#### PROMPT:
Ignoring every picture, transcribe the data in full as it stands.

#### INFORMATION SUPPLIED:

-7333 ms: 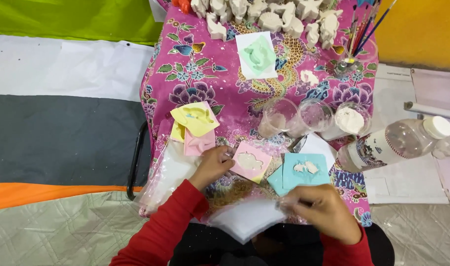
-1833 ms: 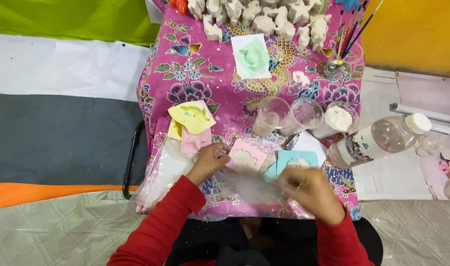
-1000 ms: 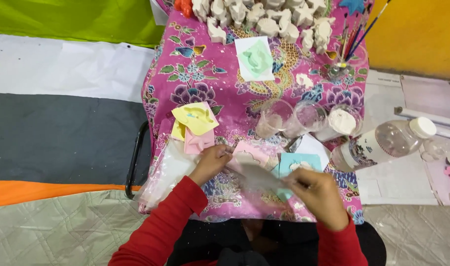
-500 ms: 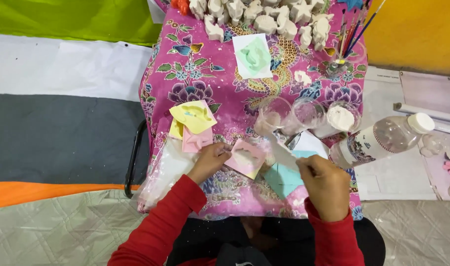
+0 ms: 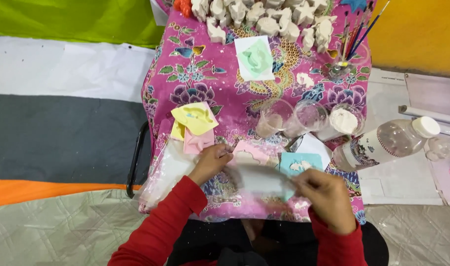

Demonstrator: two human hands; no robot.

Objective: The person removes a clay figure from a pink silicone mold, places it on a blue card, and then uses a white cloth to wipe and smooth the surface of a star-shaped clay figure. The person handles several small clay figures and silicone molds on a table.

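White sheet (image 5: 257,178) between both hands, mid-table.

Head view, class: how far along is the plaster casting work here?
Done: a row of white plaster figures stands at the table's far end. In hand: the left hand and right hand hold a blurred white sheet between them. Left: the pink mould and blue mould look filled, not emptied.

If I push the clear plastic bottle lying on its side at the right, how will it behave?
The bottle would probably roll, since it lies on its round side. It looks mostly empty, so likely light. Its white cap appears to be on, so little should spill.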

#### RESPONSE FOR THIS EXERCISE:
-7333 ms: 
-1833 ms: 
-1000 ms: 
-500 ms: 
+0 ms: 

Demonstrator: two human hands; no robot.

Objective: The person removes a clay figure from a pink silicone mold, places it on a blue card, and then uses a white cloth to wipe and smooth the surface of a star-shaped clay figure. The person handles several small clay figures and silicone molds on a table.

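White sheet (image 5: 257,178) between both hands, mid-table.

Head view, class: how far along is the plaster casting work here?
Done: a row of white plaster figures stands at the table's far end. In hand: the left hand and right hand hold a blurred white sheet between them. Left: the pink mould and blue mould look filled, not emptied.

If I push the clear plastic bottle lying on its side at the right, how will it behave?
The bottle would probably roll, since it lies on its round side. It looks mostly empty, so likely light. Its white cap appears to be on, so little should spill.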

The exercise was worked through completely.